THE TASK → Search each line below for "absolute", then return the lines where it appears.

DATA BLOCK →
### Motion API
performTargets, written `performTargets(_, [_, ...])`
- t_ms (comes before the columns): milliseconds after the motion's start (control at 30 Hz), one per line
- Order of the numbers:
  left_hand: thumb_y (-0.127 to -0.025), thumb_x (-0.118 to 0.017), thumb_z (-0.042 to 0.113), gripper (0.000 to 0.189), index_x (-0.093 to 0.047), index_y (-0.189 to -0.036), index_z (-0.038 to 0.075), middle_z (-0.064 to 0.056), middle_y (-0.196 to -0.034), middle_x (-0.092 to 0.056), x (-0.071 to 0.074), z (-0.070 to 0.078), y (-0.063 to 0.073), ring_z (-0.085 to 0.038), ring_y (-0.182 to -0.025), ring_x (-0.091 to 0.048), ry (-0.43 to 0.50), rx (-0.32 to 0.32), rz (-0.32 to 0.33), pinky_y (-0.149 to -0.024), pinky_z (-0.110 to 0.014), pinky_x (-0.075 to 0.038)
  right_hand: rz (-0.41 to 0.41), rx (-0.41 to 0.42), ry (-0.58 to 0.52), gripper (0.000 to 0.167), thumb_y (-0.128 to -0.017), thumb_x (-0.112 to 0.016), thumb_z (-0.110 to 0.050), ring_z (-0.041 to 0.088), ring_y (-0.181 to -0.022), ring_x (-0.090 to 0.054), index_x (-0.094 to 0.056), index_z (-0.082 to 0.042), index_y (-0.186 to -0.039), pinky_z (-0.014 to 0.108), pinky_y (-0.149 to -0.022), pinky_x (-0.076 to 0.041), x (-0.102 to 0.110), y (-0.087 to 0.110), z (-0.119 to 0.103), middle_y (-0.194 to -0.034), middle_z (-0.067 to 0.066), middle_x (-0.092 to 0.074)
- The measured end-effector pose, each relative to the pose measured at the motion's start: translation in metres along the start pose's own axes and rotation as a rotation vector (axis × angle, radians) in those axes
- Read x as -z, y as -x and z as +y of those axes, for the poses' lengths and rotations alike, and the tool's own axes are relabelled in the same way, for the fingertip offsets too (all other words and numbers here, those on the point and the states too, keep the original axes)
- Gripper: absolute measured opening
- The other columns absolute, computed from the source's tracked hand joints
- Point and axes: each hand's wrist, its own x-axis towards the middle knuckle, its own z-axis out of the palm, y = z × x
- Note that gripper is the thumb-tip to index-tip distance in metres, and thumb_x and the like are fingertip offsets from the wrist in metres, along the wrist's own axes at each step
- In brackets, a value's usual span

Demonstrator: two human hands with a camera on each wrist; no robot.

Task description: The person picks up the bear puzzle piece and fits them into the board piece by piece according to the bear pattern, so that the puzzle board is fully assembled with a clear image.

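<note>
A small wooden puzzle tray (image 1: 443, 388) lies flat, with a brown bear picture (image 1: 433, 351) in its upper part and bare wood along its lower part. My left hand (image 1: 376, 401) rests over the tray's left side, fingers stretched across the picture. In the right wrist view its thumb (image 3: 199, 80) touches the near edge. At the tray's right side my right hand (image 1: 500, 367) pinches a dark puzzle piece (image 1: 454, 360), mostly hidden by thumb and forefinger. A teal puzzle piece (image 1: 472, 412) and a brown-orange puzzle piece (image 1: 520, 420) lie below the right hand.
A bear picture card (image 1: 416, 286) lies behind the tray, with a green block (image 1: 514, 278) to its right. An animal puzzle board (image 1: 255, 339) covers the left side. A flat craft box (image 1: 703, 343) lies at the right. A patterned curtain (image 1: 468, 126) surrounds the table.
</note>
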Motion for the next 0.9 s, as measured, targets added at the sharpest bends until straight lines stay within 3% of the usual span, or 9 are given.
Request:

ANSWER TO THIS PROBLEM →
- Gripper: absolute measured opening
- The other columns absolute, computed from the source's tracked hand joints

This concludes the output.